上田:今までアンチは女性が多かったのですが、フォロワーが増えて、最近では男性も出てきました。僕は顔を載せていないので「素顔さらせ、ばばあ好き」とか来ます。
「子どもができなくてかわいそう」というメッセージも多いですが、僕たちはすでに話し合って納得していることなので、他人から言われる筋合いはないですね。
——交際を告げた時、それぞれのご両親の反応はどうでしたか?
あざらし:母は喜びつつ、夫に向かって一言目に「あなた、こんな子どもも産めないような女でいいの?」でした(笑)。父はもう他界しています。私は地元を離れて長いので、家族の反応はあまり気になりませんでした。
上田:僕の両親はかなり驚きつつ、父は「ま、いいんじゃない」と言いましたが、母は「孫の顔が見れない」と猛反対しました。でも、産むのは別に僕じゃないですよね。母とはケンカになり、反対を押し切って、2022年12月24日に入籍しました。
◆「ゴールは結婚」周りの意見は聞かなくていい
——子どもを持たないなら、結婚せずに同棲のままでも良さそうですが……。
上田:一回目のデートから「この人は明らかに、今までの人と違う」と感じて、結婚を意識していました。年上女性って全員が成熟しているわけじゃなくて、ガキみたいな女性もいますから(笑)。
あざらし:私もゴールは結婚でした。ビジネスを大きくしたり、年に何回も旅行に行ったり、こういう暮らしをしたり……といった、二人で共通のビジョンがあったので。あとは病気になった時に、横にいれる関係がよかったんです。夫婦じゃないと病室に入れませんよね。
もし、その場限りのさみしさを埋めるだけの共依存で、将来は二人で何したいのか決まっていなかったら、結婚はしなかったでしょうね。
みなさんのゴールはどこか分かりませんけど、もしゴールが結婚なら、だらだら同棲するのはお勧めしません。私は結婚相談所(Mareal)を経営しているのですが、その中で、年下男性と同棲を続けても、いいように使われるだけの女性をたくさん見てきました。

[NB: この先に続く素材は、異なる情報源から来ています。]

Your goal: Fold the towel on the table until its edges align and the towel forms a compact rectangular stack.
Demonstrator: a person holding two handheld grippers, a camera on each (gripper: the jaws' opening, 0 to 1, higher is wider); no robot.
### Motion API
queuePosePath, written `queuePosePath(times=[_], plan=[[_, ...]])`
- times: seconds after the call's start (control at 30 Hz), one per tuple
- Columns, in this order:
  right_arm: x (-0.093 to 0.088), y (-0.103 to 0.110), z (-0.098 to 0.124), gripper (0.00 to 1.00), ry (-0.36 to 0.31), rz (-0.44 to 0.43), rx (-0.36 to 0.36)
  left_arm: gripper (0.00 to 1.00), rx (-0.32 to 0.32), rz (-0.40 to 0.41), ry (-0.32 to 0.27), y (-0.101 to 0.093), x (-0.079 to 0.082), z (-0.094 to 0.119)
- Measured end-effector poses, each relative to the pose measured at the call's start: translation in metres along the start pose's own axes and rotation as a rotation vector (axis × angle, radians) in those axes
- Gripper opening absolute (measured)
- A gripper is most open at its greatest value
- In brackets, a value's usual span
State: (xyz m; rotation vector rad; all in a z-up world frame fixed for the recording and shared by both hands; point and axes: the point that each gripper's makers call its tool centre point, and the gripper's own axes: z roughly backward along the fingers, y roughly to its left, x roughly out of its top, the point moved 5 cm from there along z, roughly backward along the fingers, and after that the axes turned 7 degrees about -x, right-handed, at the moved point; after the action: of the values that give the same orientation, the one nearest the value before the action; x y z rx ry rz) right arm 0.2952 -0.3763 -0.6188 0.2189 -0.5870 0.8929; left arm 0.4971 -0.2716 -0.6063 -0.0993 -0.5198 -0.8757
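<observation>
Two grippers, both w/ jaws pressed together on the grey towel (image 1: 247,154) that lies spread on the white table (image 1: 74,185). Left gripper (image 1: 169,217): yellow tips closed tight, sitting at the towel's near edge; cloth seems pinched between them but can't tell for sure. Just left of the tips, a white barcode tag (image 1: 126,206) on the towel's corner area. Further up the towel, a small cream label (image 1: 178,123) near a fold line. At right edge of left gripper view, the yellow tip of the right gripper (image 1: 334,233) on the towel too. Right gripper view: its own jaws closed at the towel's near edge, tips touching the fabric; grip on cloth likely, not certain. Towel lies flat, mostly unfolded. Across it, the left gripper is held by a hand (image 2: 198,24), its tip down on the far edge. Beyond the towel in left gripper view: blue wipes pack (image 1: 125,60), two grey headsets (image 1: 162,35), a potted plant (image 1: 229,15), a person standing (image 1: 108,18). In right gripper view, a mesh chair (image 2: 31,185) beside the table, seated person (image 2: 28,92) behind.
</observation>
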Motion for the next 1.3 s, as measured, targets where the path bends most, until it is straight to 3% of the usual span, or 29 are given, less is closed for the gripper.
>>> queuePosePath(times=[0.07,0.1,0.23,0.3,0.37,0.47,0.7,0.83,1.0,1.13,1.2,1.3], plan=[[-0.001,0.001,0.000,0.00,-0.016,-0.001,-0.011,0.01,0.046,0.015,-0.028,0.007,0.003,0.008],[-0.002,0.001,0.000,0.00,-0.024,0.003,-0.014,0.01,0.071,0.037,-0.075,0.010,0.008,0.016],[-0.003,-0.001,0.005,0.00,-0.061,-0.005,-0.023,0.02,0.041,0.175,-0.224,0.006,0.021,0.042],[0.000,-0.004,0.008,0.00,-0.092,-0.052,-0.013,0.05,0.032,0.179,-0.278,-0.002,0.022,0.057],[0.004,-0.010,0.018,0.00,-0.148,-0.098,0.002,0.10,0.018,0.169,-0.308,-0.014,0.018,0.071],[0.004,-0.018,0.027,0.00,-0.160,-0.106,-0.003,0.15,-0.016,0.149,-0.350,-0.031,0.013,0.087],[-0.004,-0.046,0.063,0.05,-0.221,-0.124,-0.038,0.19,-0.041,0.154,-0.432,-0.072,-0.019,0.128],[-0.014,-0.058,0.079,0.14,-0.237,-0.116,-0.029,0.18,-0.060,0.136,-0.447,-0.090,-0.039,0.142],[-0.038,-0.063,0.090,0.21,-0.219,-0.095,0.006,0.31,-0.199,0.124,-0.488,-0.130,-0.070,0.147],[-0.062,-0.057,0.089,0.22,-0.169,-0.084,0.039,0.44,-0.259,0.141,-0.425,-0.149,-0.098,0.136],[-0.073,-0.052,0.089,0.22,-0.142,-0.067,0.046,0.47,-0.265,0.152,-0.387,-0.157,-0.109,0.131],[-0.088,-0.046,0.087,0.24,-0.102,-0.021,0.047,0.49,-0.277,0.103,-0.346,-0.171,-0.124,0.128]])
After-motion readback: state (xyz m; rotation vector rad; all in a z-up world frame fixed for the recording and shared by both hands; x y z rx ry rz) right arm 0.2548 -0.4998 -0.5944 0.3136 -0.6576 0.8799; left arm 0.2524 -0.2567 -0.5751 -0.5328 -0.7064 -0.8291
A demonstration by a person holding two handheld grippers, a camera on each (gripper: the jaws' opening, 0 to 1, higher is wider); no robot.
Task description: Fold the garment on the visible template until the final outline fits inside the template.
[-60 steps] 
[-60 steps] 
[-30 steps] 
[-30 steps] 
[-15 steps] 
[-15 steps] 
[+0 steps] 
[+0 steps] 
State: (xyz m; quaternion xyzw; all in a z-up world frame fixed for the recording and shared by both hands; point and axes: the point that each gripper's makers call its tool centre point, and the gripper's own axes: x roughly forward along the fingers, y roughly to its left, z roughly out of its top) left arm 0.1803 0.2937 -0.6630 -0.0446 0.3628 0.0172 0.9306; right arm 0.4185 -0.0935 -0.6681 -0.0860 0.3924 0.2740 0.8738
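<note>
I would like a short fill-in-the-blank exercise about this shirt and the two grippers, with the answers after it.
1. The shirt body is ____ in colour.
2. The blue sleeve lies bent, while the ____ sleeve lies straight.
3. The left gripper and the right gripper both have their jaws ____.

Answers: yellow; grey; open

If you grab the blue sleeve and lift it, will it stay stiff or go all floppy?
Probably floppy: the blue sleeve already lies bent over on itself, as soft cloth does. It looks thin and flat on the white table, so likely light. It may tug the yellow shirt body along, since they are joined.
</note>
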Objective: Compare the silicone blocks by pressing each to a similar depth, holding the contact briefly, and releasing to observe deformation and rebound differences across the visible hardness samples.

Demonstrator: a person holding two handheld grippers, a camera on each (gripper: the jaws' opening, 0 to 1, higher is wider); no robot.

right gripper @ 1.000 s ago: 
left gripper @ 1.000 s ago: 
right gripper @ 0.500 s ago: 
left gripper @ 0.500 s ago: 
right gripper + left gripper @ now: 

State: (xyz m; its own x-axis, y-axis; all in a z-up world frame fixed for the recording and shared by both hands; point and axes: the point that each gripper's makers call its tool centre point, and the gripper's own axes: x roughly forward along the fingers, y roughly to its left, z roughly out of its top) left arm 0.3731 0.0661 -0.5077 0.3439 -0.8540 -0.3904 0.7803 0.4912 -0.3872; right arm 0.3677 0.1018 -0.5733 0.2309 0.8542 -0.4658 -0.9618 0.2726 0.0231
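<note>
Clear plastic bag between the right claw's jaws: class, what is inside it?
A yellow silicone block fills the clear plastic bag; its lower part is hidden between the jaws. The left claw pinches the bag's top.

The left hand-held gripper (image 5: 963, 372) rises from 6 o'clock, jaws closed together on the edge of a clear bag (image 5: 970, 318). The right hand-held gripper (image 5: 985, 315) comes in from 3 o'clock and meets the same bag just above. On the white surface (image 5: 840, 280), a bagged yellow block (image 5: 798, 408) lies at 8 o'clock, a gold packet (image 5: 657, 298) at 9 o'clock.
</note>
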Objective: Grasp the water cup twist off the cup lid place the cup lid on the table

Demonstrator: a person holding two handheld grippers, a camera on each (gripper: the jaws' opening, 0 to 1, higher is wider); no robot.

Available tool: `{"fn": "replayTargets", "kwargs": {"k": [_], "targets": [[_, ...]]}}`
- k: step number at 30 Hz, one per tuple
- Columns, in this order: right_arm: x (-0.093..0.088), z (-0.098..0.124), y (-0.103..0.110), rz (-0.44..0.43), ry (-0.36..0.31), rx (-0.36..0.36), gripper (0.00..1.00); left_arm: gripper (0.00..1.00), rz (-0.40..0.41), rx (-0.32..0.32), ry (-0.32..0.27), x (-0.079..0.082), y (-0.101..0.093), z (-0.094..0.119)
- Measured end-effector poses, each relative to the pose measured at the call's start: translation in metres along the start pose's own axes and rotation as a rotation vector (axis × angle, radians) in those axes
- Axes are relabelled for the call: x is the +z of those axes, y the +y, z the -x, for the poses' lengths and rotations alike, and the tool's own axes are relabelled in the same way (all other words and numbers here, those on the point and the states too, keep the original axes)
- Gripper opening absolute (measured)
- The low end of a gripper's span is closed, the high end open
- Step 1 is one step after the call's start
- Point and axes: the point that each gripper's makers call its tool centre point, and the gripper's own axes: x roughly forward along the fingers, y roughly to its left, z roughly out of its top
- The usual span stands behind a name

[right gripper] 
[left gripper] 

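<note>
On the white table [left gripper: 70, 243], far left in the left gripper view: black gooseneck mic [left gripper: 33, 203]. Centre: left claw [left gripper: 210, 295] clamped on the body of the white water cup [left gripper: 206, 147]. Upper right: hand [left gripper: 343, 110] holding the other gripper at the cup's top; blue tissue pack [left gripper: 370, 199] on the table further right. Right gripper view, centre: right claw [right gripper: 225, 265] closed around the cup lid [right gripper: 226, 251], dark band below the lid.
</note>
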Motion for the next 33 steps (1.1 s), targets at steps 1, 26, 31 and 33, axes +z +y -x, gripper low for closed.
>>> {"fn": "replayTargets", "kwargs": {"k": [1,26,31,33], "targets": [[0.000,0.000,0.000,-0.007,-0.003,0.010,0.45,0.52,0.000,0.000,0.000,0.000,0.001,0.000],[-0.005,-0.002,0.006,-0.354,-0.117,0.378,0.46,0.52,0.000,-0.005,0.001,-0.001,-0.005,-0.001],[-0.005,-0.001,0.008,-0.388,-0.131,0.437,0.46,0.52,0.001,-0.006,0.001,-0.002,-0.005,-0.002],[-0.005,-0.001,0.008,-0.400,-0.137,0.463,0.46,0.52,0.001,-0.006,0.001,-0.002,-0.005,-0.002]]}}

年上女性はご飯を作って掃除をしてくれるので、男は居心地がいいから一緒にいるだけ。ある程度のところで捨てられます。私はすぐに結婚に至りましたが、もしそうなっていなかったら「1年間とか期間を決めて、結婚できないなら次にいく」というルールを作っていたと思います。
◆「お母様はこちらへ」アンチの言葉もパワーに変える
——年の差婚ならではのエピソードはありますか?
あざらし:携帯ショップでスマホを契約したとき「お母様はこちらへ」と店員に言われたことですね。さすがにちょっと傷つきました(笑)。
上田:「さっき、〇〇を歩いていましたよね?」と、SNSでよく来ます。外では手を繋いで歩いているし、年が離れているから、目につくんだと思います。
SNSだけでなく、やっぱり友達や身近にいる人からも色々と言われます。でも、周りの意見は一切聞かなくていいと考えています。未成年じゃないんだから、自分がいいと思ったことをすればいい。ごり押しすれば、勝手に認めてもらえますよ。強行突破して、納得させればいいんです。
結婚したら母も納得してくれました。僕たちは年の差生活をSNSで発信しているので、幸せそうな僕の姿を見て、気づいたんでしょうね。
あざらし:今では変な入れ知恵をされても、ブロックしたら秒で忘れるし、むしろアンチの言葉でパワーが出るので、情緒不安定になることもないので大丈夫です(笑)。
——周りの意見を気にせず、アンチの言葉もパワーに変えていく。これは他人の目を気にしがちな現代人にとって、幸せに生きる秘訣なのかもしれない。